* COLLECTED DATA:

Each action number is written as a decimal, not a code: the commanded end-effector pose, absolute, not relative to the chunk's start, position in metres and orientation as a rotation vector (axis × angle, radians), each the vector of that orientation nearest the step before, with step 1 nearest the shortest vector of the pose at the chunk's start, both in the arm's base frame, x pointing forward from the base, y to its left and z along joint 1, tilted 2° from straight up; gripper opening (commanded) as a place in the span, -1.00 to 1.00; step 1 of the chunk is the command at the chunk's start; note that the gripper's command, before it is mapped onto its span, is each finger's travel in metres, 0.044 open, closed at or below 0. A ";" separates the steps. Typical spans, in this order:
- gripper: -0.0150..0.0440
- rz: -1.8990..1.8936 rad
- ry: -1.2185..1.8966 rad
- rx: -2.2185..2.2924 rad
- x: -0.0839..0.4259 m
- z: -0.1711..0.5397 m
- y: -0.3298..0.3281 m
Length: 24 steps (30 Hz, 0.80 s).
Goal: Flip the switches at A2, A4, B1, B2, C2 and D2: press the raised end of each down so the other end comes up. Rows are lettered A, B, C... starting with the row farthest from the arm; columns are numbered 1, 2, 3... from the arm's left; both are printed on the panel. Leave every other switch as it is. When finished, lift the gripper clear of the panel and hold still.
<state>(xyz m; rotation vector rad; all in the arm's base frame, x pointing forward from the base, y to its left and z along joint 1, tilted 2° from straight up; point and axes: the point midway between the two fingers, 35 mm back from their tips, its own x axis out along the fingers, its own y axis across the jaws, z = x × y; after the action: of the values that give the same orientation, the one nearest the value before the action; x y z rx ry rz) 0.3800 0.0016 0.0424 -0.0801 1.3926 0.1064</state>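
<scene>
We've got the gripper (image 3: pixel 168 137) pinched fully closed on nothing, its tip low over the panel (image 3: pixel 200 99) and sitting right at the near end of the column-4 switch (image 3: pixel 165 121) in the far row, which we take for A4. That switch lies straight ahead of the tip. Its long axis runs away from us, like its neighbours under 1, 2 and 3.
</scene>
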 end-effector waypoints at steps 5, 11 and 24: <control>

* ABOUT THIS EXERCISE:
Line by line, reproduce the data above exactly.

* EXERCISE OUTPUT:
Each action number is written as a decimal, not a code: the commanded end-effector pose, absolute, not relative to the chunk's start, position in metres and orientation as a rotation vector (axis × angle, radians), each the vector of that orientation nearest the step before, with step 1 nearest the shortest vector of the pose at the chunk's start, both in the arm's base frame, x pointing forward from the base, y to its left and z along joint 1, tilted 2° from straight up; gripper opening (commanded) as a place in the span, -1.00 to 1.00; step 1 of the chunk is the command at the chunk's start; note that the gripper's command, before it is mapped onto its span, is each finger's travel in metres, 0.044 open, closed at or below 0. A ";" separates the steps. Typical spans, in this order:
- gripper: -0.0150..0.0440
- rz: -1.8990..1.8936 rad
- ry: -1.2185..1.8966 rad
- rx: -2.2185..2.2924 rad
- x: -0.0839..0.4259 m
- z: -0.1711..0.5397 m
- y: -0.3298..0.3281 m
Length: 24 steps (30 Hz, 0.80 s).
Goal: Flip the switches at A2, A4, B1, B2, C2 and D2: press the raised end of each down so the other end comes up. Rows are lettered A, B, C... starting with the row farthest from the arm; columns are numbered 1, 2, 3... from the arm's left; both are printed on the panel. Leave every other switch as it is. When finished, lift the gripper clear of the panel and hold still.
<state>(xyz m; rotation vector rad; all in the arm's base frame, x pointing forward from the base, y to its left and z along joint 1, tilted 2° from straight up; point and axes: the point midway between the two fingers, 35 mm back from their tips, its own x axis out along the fingers, its own y axis across the jaws, z = x × y; after the action: of the values that give the same orientation, the one nearest the value before the action; x y z rx ry rz) 0.3800 0.0016 0.0424 -0.0801 1.3926 0.1064</state>
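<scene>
We've got the gripper (image 3: pixel 168 137) pinched fully closed on nothing, its tip low over the panel (image 3: pixel 200 99) and sitting right at the near end of the column-4 switch (image 3: pixel 165 121) in the far row, which we take for A4. That switch lies straight ahead of the tip. Its long axis runs away from us, like its neighbours under 1, 2 and 3.
</scene>
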 end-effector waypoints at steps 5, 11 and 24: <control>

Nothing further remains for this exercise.